These rules (OAR 407-014-0300 to 407-014-0320) apply to an organization or individual seeking or receiving access to Department information assets or network and information systems for the purpose of carrying out a business transaction between the Department and the user.

(1) These rules are intended to complement, and not supersede, access control or security requirements in the Department’s Electronic Data Transmission rules, OAR 407-120-0100 to 407-120-0200, and whichever rule is more specific shall control.

(2) The confidentiality of specific information and the conditions for use and disclosure of specific information are governed by other laws and rules, including but not limited to the Department’s rules for the privacy of protected information, OAR 407-014-0000 to 407-014-0070.

Stat. Auth.: ORS 409.050
Stats. Implemented: ORS 182.122
Hist.: DHSD 14-2007, f. 12-31-07, cert. ef. 1-1-08; DHSD 6-2011(Temp), f. & cert. ef. 8-9-11 thru 2-2-12; DHSD 1-2012, f. & cert. ef. 2-1-12

407-014-0305

Definitions

For purpose of these rules, the following terms have definitions set forth below. All other terms not defined in this section shall have the meaning used in the Health Insurance Portability and Accountability Act (HIPAA) security rules found at 45 CFR ¦ 164.304:

(1) “Access” means the ability or the means necessary to read, communicate, or otherwise use any Department information asset.

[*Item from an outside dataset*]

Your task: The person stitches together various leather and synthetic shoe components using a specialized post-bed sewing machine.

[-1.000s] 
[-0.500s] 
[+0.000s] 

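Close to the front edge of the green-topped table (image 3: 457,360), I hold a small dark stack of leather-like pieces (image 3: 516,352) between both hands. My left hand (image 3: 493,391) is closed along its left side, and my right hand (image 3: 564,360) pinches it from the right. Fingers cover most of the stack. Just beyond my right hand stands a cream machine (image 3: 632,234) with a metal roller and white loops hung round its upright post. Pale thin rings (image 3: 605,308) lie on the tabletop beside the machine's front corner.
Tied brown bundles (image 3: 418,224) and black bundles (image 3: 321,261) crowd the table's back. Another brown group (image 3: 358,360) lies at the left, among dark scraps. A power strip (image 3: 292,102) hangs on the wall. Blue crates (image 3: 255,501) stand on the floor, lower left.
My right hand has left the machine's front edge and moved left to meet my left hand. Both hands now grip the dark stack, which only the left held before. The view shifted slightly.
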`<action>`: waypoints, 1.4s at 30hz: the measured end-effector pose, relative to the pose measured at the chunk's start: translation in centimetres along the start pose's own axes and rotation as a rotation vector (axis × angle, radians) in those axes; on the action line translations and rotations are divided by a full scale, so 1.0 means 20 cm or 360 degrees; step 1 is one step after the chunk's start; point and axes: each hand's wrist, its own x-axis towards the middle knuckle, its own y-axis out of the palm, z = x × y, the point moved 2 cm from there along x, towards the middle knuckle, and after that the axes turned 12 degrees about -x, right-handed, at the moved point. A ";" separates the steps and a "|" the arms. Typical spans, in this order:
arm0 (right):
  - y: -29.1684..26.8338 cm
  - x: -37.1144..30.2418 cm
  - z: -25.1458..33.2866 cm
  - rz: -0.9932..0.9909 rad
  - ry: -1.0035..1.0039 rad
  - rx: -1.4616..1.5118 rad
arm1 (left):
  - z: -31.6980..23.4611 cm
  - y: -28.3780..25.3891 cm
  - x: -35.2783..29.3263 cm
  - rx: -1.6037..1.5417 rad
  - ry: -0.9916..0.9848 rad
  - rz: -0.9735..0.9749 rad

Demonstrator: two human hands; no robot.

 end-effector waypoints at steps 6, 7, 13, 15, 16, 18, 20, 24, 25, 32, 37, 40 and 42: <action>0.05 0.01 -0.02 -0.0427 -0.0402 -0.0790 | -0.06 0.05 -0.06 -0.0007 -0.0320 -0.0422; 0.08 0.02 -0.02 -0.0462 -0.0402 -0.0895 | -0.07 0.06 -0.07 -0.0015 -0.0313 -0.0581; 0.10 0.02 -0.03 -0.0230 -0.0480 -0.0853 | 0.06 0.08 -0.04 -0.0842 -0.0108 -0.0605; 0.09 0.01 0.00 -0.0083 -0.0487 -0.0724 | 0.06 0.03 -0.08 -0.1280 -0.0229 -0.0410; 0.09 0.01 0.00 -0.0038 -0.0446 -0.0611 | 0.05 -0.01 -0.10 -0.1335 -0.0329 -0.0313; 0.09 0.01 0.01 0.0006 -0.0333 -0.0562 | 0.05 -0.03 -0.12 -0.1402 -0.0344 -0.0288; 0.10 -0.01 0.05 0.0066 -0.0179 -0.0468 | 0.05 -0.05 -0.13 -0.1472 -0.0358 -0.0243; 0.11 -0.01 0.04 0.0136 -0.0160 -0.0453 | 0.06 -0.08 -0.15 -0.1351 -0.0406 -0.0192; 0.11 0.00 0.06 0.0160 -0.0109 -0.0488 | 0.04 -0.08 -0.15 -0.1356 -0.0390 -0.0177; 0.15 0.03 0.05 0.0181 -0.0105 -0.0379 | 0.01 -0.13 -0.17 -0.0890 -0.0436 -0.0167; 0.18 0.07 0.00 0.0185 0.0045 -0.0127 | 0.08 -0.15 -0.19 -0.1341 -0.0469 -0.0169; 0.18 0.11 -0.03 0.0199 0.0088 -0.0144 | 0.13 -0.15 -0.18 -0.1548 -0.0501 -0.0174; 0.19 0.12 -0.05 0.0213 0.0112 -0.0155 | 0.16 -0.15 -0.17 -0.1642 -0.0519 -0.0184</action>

(2) “Access control process” means Department forms and processes used to authorize a user, identify their job assignment, and determine the required access.

(3) “Client records” means any client, applicant, or participant information regardless of the media or source, provided by the Department to the user, or exchanged between the Department and the user.

(4) “Department” means the Department of Human Services.

(5) “Incident” means the attempted or successful unauthorized access, use, disclosure, modification, or destruction of any network and information system or Department information asset including but not limited to unauthorized disclosure of information, failure to protect user’s identification (ID) provided by the Department, or theft of computer equipment that uses or stores any Department information asset.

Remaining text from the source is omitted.